By Huw Jones
LONDON (Reuters) – Banks should rein in bonuses to boost their capacity to help businesses and households hit by the coronavirus crisis, the European Union’s executive said on Tuesday.
The European Commission set out a package of temporary “quick fixes” offering capital relief that would support extra lending potentially worth up to 450 billion euros ($490 billion)to companies struggling as a deep recession looms.
“We are using the full flexibility of the EU’s banking rules and proposing targeted legislative changes to enable banks to keep the liquidity taps turned on, so that households and companies can get the financing they need,” the EU’s financial services chief Valdis Dombrovskis said in a statement.
The EU executive backed statements from regulators that banks should refrain from paying dividends or making share buybacks at a time they are getting capital relief.
“For the banks, moderating the amount of bonuses paid out to senior management and high earners in these challenging times is also a way to express solidarity with those affected by the outbreak of COVID-19,” the Commission said.
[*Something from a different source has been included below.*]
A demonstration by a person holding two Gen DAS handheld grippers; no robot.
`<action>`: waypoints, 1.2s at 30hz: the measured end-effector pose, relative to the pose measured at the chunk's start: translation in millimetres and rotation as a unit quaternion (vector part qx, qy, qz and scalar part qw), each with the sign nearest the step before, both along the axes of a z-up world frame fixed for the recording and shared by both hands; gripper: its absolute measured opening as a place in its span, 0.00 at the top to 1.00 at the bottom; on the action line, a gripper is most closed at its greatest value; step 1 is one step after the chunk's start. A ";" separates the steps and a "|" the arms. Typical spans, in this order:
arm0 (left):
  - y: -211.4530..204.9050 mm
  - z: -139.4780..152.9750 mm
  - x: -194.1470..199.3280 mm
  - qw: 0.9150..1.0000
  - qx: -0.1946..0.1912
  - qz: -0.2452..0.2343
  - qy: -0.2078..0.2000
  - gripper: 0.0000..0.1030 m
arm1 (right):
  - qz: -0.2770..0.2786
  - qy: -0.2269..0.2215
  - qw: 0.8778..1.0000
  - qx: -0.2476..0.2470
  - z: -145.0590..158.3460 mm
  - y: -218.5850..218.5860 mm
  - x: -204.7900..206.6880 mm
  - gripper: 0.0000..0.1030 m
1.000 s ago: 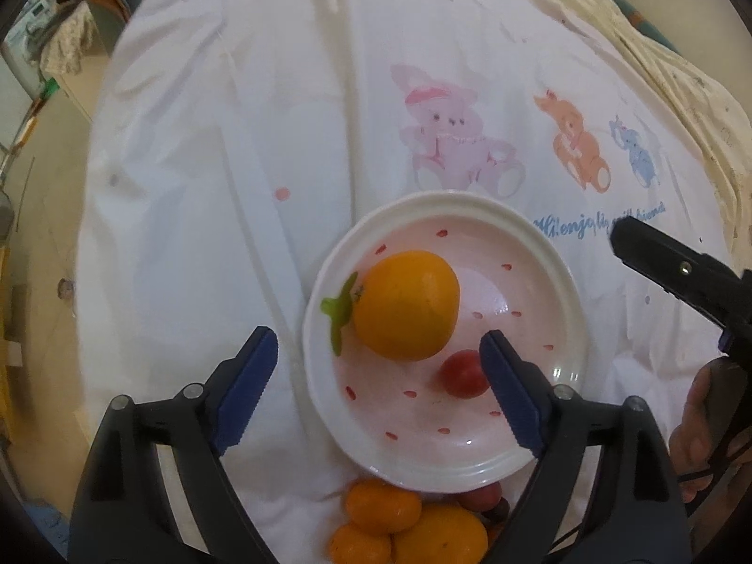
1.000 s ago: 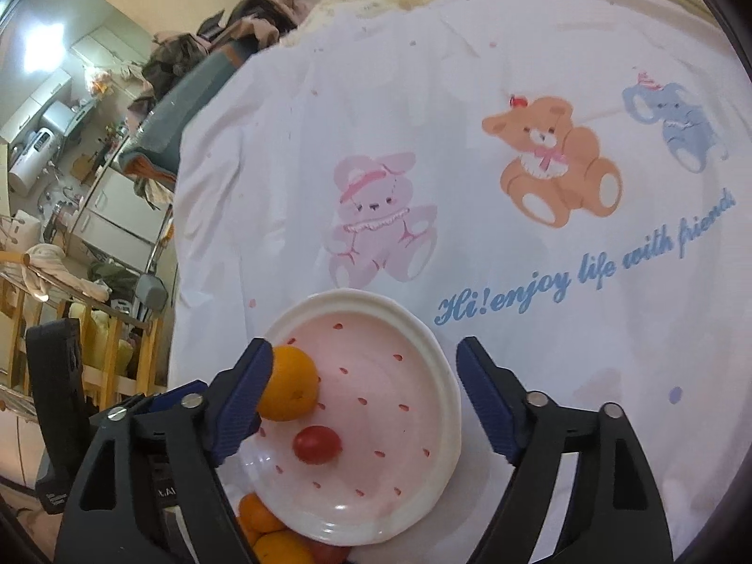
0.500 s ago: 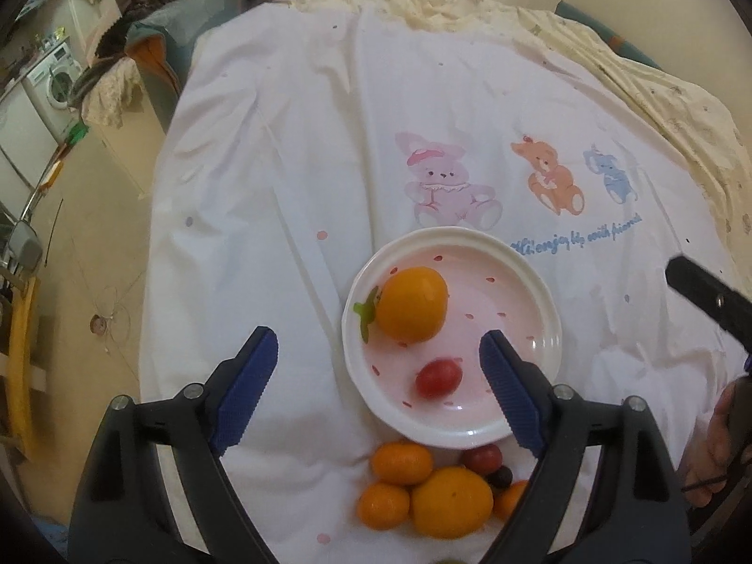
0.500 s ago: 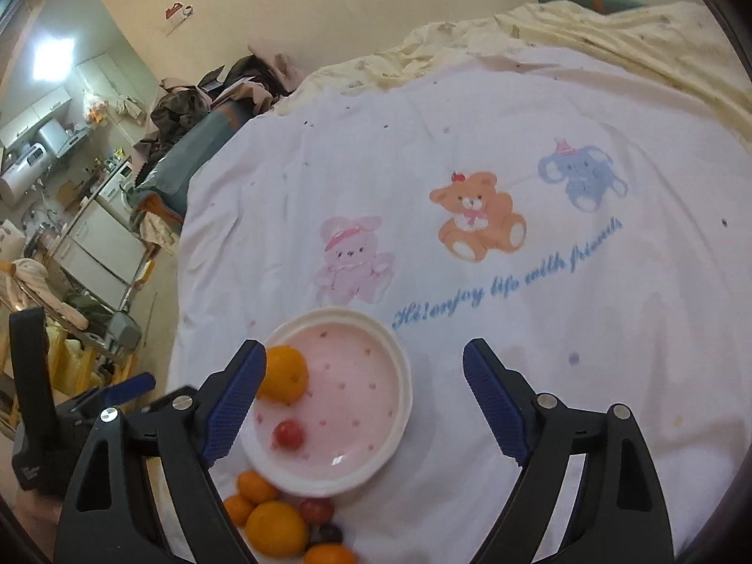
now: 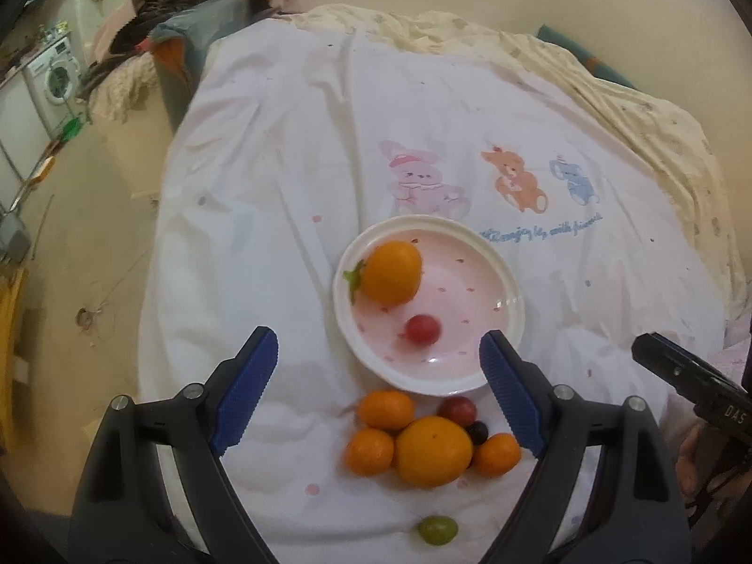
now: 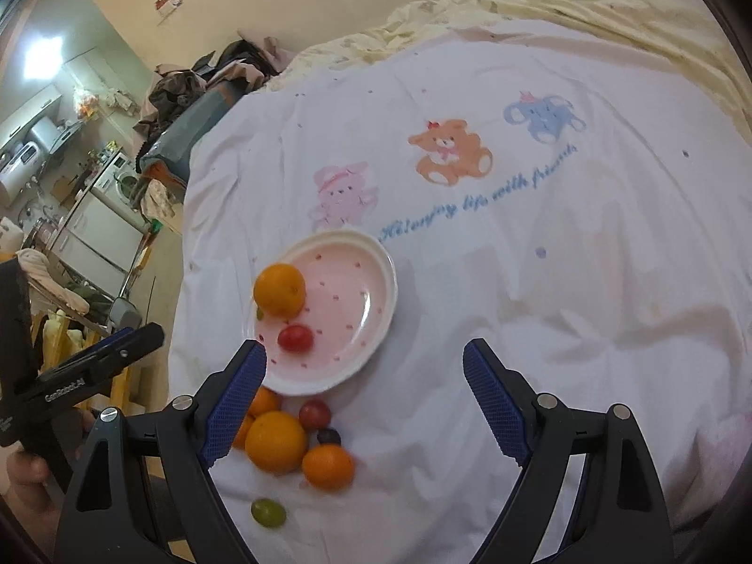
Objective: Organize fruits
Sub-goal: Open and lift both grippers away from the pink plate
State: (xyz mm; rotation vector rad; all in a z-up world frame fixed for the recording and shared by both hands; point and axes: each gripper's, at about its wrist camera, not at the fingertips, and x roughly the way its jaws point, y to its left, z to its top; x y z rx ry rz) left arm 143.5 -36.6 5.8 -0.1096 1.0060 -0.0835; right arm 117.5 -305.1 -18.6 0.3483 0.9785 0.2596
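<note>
Left hand-held gripper [image 5: 378,383] wide open, empty; right hand-held gripper [image 6: 364,387] same.

Setting was a lived-in home, a bedroom open to a utility or kitchen corner. Work surface was a bed: white duvet [image 6: 470,282] printed with a pink rabbit, an orange bear and a blue elephant above a line of blue script, with a cream patterned blanket [image 5: 634,108] bunched along its far edge. Heap of clothes [image 6: 207,80] lay piled at the bed's far corner. Front-loading washing machine [image 5: 51,80] stood on the bare floor to the left. White cabinets and small appliances [image 6: 28,160] lined that side. Plain beige walls.
</note>
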 end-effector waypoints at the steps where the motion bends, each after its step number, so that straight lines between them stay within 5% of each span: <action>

Banks like UniCredit and Deutsche Bank have begun reporting rising provisions for bad loans as a deep recession beckons after national lockdowns to fight the pandemic.
Tuesday’s package offers flexibility in how provisions are calculated and to delay their eventual hit to a bank’s capital buffer to avoid lending turning into a trickle in the face of mounting bad loans caused by the pandemic.
Delays to repayments should not automatically lead to a harsher accounting treatment of the respective loans, the Commission said.
An EU official estimated that euro zone banks could face an extra 100 billion euros in provisioning for loans in 2020, but the capital relief set out on Tuesday means they will still be able to support extra lending worth up to 450 billion euros.
“These adjustments to the prudential framework would facilitate collective efforts aimed at mitigating the impact of the pandemic and thus moving towards a fast recovery,” the Commission said.